> [WHAT THE TASK REQUIRES] From the first line of the data below through the line holding "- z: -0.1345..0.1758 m", write out each line exactly as it stands.

== SUPPLIED RECORDS ==

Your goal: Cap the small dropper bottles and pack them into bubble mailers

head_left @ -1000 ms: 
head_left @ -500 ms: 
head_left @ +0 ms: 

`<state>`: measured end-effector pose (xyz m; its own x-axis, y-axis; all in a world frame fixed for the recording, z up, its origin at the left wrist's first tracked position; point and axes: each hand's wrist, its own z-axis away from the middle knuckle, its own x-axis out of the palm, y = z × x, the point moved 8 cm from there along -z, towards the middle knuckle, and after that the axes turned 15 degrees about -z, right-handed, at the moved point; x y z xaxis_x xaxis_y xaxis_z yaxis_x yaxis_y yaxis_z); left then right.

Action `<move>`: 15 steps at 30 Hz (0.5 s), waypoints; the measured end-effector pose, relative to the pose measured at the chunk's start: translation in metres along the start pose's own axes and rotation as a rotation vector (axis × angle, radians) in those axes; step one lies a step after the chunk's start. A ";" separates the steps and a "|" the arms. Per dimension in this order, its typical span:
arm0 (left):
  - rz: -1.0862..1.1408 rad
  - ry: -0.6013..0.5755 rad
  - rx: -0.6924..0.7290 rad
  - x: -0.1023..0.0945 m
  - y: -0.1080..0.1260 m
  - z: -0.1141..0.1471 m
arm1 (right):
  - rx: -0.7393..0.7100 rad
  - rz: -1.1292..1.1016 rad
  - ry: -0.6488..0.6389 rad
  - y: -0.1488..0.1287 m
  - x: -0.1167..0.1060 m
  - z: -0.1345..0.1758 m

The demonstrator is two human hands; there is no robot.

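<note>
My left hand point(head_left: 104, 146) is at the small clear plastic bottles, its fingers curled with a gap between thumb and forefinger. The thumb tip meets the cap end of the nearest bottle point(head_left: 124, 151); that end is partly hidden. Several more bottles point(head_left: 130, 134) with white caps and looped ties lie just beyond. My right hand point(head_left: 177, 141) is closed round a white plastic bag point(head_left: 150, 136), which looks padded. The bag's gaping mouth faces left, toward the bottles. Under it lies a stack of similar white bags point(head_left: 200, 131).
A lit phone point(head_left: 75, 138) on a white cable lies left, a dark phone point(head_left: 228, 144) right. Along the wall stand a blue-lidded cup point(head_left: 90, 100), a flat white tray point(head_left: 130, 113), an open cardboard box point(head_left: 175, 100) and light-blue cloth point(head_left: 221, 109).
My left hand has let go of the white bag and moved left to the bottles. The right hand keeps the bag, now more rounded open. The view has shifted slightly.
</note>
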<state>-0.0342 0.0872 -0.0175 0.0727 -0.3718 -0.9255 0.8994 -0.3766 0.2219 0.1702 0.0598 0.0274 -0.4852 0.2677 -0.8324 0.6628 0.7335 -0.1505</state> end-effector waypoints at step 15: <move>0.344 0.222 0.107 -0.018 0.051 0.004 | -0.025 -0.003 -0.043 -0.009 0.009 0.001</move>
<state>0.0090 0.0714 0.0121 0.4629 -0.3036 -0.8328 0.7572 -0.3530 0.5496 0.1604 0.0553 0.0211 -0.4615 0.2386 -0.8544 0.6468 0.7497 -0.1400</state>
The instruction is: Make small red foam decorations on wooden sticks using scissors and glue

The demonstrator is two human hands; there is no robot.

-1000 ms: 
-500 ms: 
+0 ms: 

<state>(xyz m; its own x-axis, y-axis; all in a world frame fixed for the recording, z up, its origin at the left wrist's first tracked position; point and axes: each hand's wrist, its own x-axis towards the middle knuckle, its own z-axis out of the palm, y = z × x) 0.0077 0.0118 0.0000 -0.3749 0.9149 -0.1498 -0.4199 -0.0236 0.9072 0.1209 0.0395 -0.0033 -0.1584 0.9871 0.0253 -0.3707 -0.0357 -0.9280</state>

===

> [RESPONSE TO THIS TASK]
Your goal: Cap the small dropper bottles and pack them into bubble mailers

head_left @ -1000 ms: 
head_left @ -500 ms: 
head_left @ +0 ms: 

`<state>`: measured end-effector pose (xyz m; its own x-axis, y-axis; all in a world frame fixed for the recording, z up, its origin at the left wrist's first tracked position; point and axes: each hand's wrist, its own z-axis away from the middle knuckle, its own x-axis out of the palm, y = z × x, the point moved 8 cm from there along -z, towards the middle knuckle, and after that the axes turned 15 degrees about -z, right-handed, at the moved point; x y z xaxis_x xaxis_y xaxis_z yaxis_x yaxis_y yaxis_z); left then right.

Action `<move>`: 15 steps at 30 Hz (0.5 s), waypoints; the measured end-effector pose, relative to the pose measured at the chunk's start: translation in metres along the start pose's own axes and rotation as a rotation vector (axis × angle, radians) in those axes; step one lies a step after the chunk's start. A ";" separates the steps and a "|" the arms. Per dimension in this order, its typical span:
arm0 (left):
  - rz: -1.0862..1.1408 rad
  - ry: -0.6013..0.5755 rad
  - rx: -0.6924..0.7290 rad
  - x: -0.1023..0.0945 m
  - y: -0.1080..0.1260 m
  - z: -0.1141..0.1471 m
arm1 (right):
  - rx: -0.7393..0.7100 rad
  - rz: -1.1292..1.1016 rad
  - ry: -0.6488..0.6389 rad
  - y: -0.1488..0.1287 m
  - x: -0.1167..0.1060 m
  - z: -0.1345..0.1758 m

Nothing more remains to be done for this exercise.